Action item | The whole listing is to be written out again exactly; the pictures are not.

Supplied data |
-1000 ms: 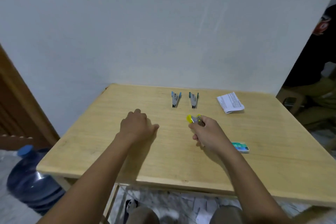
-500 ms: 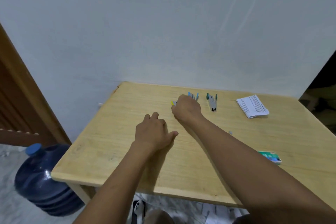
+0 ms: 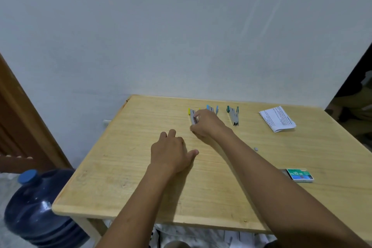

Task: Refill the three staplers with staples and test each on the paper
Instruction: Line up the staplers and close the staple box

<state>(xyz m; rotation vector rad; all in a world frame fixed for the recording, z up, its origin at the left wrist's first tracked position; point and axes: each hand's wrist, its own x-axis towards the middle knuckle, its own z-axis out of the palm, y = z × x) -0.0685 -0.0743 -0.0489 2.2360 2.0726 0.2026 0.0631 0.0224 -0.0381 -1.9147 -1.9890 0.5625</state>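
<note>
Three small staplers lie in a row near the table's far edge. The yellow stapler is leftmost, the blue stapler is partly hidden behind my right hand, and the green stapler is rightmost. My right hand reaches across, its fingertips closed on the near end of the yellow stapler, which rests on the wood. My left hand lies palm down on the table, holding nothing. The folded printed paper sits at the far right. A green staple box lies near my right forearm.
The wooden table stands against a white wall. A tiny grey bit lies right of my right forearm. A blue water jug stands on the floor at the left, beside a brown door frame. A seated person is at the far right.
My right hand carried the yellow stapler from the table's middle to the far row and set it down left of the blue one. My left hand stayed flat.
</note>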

Answer space |
-1000 ms: 
-500 ms: 
+0 ms: 

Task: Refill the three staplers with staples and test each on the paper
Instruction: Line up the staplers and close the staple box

<state>(xyz m; rotation vector rad; all in a world frame fixed for the recording, z up, its origin at the left wrist's first tracked position; point and axes: each hand's wrist, its own x-axis towards the middle knuckle, its own z-axis out of the palm, y = z × x) -0.0685 -0.0743 -0.0489 2.2360 2.0726 0.2026 0.0631 0.0224 -0.0381 -1.9147 -1.9890 0.5625</state>
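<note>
Three small staplers lie in a row near the table's far edge. The yellow stapler is leftmost, the blue stapler is partly hidden behind my right hand, and the green stapler is rightmost. My right hand reaches across, its fingertips closed on the near end of the yellow stapler, which rests on the wood. My left hand lies palm down on the table, holding nothing. The folded printed paper sits at the far right. A green staple box lies near my right forearm.
The wooden table stands against a white wall. A tiny grey bit lies right of my right forearm. A blue water jug stands on the floor at the left, beside a brown door frame. A seated person is at the far right.
My right hand carried the yellow stapler from the table's middle to the far row and set it down left of the blue one. My left hand stayed flat.
</note>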

This exercise requires no additional output.